Muore dopo la disco.Un padre:poteva essere figlio di tutti noi

Il dramma di Nico Marra

"Stavolta è capitato a Nico, domani chissà, perchè Nico poteva essere il figlio di noi tutti".

Così, un padre, Luigi, in una lettera aperta pubblicata sul Mattino e condivisa da Francesca sul suo profilo Facebook, la madre di Nico Marra morto così tragicamente una notte di spensierata festa e vacanza.

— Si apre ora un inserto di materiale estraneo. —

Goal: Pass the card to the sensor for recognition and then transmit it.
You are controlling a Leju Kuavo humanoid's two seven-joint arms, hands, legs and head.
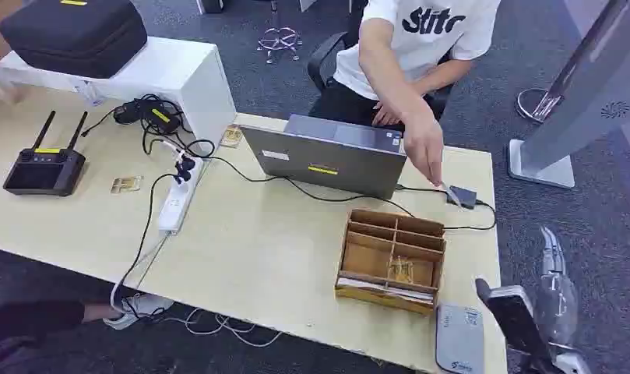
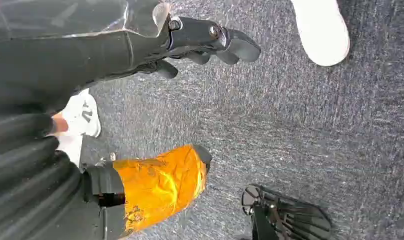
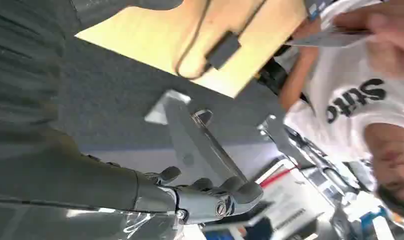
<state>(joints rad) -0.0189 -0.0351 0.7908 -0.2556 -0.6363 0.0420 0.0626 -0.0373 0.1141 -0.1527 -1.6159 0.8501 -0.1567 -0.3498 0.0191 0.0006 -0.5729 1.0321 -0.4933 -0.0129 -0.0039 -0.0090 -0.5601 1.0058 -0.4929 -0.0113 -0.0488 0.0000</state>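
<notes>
Floor: dark grey-blue carpet all around the table.
Table: pale wood top, mid-room.
Cabinet: white box touching the table's far-left part.
Chair: black office chair beyond the table.

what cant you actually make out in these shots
- Card in the person's hand: too small in the head view, blurred in the right wrist view; print unreadable.
- Wooden organizer: what fills its front slot is too small to tell.
- Right hand: beside the table, partly cut by the head view's edge.
- Left hand: over carpet; fingers bunched, nothing visibly held.
</notes>
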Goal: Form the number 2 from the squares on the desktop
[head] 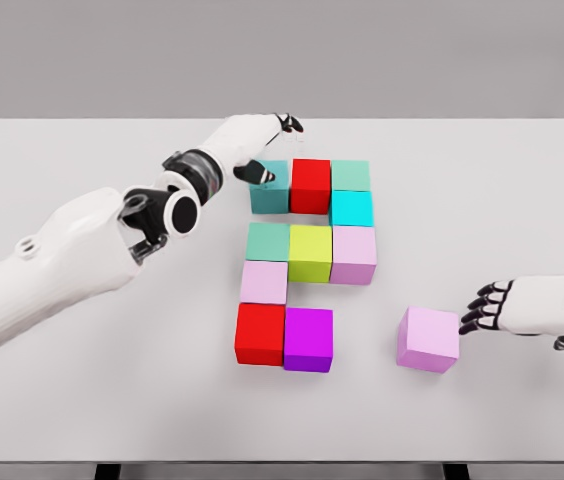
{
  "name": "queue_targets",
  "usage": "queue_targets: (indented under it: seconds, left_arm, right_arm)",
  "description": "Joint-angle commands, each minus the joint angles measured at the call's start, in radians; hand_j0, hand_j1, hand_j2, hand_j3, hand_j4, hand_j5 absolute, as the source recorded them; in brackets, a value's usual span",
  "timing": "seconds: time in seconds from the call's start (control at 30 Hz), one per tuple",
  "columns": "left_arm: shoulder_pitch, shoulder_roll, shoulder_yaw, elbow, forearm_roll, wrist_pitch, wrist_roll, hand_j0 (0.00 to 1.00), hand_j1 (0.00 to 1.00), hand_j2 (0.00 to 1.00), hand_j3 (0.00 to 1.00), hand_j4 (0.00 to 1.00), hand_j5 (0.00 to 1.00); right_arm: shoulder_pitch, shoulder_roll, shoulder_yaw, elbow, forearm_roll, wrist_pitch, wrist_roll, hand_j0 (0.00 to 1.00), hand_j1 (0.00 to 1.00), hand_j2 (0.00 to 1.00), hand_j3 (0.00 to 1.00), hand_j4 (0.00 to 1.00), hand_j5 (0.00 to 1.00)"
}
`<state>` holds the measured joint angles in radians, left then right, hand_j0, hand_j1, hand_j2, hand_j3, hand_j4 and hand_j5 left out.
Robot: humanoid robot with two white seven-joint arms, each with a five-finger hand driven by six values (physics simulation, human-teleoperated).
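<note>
Coloured cubes form a partial figure on the white table [82, 400]. The top row holds a teal cube [270, 190], a red cube [310, 186] and a green cube [350, 175], with a cyan cube [351, 208] under the green one. Below lie a green, a yellow [310, 252] and a pink cube [354, 254], then a pale pink cube [264, 282], then a red [260, 334] and a magenta cube [308, 340]. A loose pink cube [428, 339] sits apart at the right. My left hand [262, 150] hovers at the teal cube's left, fingers relaxed. My right hand [484, 308] rests open, fingertips close to the loose pink cube's right side.
The table's far edge runs behind the cubes and its front edge lies near the bottom of the picture. My left forearm [72, 260] crosses the table's left half.
</note>
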<state>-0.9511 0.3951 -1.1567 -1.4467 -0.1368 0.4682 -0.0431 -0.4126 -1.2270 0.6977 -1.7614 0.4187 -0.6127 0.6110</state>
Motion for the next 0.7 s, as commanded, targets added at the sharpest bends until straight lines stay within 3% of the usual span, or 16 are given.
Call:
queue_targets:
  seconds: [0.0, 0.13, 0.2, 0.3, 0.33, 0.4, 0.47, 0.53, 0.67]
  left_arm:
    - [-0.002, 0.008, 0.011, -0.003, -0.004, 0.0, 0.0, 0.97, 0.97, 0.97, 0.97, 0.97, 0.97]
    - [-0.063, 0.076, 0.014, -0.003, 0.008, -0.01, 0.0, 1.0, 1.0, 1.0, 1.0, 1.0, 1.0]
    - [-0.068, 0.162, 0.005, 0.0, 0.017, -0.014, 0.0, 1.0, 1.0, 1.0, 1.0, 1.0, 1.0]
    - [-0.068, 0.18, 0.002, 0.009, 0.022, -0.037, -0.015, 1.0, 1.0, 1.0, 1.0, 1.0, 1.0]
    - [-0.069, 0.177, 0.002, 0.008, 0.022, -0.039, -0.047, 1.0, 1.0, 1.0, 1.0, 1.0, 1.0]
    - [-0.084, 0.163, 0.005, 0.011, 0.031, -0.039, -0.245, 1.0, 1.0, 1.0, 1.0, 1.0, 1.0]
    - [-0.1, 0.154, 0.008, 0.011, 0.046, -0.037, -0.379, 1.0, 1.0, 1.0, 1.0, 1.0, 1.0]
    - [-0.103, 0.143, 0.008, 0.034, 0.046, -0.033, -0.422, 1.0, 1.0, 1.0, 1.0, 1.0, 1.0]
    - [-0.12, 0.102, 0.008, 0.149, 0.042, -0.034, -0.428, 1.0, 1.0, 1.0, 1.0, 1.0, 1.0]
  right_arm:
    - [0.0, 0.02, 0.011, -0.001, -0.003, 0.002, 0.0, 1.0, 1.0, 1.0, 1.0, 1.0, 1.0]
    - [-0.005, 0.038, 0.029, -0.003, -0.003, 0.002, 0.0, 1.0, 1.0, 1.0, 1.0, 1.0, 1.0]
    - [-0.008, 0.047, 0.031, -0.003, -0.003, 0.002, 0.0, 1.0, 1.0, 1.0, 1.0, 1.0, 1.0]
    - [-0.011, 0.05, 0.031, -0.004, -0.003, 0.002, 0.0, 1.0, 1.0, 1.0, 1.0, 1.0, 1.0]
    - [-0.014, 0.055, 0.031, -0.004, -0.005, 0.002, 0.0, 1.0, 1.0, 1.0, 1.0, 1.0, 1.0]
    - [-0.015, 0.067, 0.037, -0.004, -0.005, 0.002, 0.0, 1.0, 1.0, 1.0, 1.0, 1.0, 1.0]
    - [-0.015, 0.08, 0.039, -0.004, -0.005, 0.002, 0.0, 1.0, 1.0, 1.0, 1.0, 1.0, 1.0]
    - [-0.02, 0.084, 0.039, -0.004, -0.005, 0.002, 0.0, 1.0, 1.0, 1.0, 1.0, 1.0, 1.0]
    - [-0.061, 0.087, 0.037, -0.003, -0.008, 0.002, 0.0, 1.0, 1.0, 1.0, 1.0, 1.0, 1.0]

L'uomo, come annotato nel lungo post condiviso sul social anche dalla signora Marra Incisetto, affronta la vicenda della morte di Nicola Marra, il giovane napoletano di 20 anni scomparso tra sabato e domenica scorsi, dopo una notte trascorsa in discoteca a Positano (Salerno), e trovato senza vita in un vallone della località turistica della costiera amalfitana.

I funerali del giovane si stanno svolgendo dalle 15 di questo pomeriggio nella chiesa di Santa Caterina a Chiaia. Presenti alla funzione i familiari e tutti gli amici e le persone care che hanno voluto dare un ultimo saluto a Nicola.

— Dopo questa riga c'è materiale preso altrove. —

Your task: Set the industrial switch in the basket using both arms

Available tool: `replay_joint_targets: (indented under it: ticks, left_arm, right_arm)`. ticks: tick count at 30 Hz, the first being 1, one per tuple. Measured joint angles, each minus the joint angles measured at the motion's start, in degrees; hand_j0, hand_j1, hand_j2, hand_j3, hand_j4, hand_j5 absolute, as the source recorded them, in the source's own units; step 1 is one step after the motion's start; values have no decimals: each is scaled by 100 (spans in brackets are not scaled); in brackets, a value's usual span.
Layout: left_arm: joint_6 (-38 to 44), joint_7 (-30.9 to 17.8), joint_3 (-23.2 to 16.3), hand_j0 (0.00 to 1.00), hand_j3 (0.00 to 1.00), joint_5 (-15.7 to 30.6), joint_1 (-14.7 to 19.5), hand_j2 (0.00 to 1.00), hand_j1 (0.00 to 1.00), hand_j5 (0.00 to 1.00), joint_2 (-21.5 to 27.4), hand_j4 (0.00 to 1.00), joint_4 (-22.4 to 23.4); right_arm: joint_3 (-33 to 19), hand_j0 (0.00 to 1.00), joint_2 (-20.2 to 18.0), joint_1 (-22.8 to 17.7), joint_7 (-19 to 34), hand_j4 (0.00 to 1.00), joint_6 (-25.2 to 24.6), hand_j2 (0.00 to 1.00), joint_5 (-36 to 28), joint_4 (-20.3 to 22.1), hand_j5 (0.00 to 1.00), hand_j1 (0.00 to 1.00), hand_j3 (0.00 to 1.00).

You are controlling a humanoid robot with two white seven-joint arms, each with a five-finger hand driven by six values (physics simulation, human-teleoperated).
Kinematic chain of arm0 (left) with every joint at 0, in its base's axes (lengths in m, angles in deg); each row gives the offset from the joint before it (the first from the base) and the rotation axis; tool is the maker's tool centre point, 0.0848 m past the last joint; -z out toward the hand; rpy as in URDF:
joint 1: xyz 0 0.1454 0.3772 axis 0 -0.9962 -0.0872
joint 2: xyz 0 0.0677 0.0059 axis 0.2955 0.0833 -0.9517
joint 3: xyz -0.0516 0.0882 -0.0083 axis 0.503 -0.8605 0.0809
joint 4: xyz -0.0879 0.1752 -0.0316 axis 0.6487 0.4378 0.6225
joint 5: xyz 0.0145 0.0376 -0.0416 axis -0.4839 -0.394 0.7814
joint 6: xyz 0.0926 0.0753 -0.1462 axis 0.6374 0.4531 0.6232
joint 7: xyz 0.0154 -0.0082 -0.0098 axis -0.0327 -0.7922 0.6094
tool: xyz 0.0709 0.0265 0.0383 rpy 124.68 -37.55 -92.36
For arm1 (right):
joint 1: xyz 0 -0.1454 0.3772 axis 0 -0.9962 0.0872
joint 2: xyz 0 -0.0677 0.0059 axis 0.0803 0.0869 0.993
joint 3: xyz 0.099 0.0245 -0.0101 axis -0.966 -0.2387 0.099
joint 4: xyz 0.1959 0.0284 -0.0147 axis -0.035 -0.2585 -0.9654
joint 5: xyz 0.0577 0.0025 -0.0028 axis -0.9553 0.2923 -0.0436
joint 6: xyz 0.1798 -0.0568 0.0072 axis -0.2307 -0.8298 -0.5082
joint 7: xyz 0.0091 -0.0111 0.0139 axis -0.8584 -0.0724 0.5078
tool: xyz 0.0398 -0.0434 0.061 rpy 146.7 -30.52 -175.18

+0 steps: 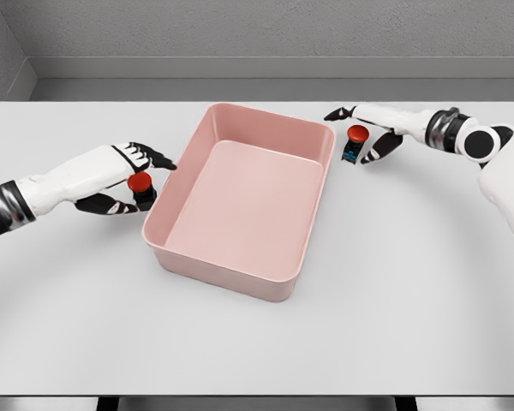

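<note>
- A pink basket (240, 270), a shallow rectangular tub with rounded corners, sits at the centre of the white worktop (394, 282), turned slightly so its long axis runs from about 7 o'clock to 1 o'clock.
- Nothing lies inside the basket; its pale floor shows bare.
- There are two industrial switches, each a dark body topped by a red round button.
- The left switch (140, 187) stands on the worktop at 9 o'clock from the basket, just beside its left wall and outside it.
- The left hand (124, 175) reaches in from 8 o'clock; its fingers (154, 157) are curled over and under the left switch, the dark-tipped upper ones stretching toward the basket rim, the thumb below at the switch's base. They close around it, though actual contact is hard to confirm.
- The right switch (356, 144) is at 2 o'clock from the basket, just beside its far right corner and outside it; a blue part shows at its lower body.
- The right hand (368, 133) comes in from 3 o'clock; its fingers (338, 113) arch above the red button while the thumb sits below and to the right, so the hand brackets the right switch.
- Whether either switch is lifted off the worktop cannot be told.
- Both white forearms carry dark and silver wrist bands.
</note>
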Motion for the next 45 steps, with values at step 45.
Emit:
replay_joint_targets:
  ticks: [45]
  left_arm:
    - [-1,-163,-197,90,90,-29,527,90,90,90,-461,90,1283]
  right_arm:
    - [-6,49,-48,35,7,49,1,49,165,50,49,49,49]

Nico è morto a soli venti anni in una notte di spensierata allegria, dopo la disco, precipitato per un tragico incidente in un profondo vallone.

"Questa drammatica Pasqua", aggiunge, non la dimenticheranno i "genitori dei suoi amici, sonnambuli delle notti, in perenne attesa di un messaggio quando vanamente tentiamo di connetterci ad una linea telefonica che non ha mai campo". "Noi genitori - aggiunge - incapaci di resistere alla travolgente vitalità dei nostri figli, alla loro impazienza e voglia di esserci sempre, ad ogni festa". Secondo Tuccillo "non possiamo rassegnarci ad assistere a questa roulette russa, che mette a rischio la vita dei nostri figli. (...) Presto si chiariranno anche le cause immediate della morte di questo ragazzo, ma non ci saranno risposte alle nostre domande. Aveva bevuto un po’ troppo? Lo fanno tutti i nostri figli. (...) Ci resta, per sperare che qualcosa cambi e che un giorno escano per divertirsi a ballare senza sballo, soltanto l’esempio e l’amara favola di Nico,il ricordo della tragica fine del meraviglioso amico, uno di loro.” Parole che hanno scatenato condivisioni a catena di chi, come tutti i genitoi, condivide ansie e paure, nelle lunghe notti dei giovani contemporanei.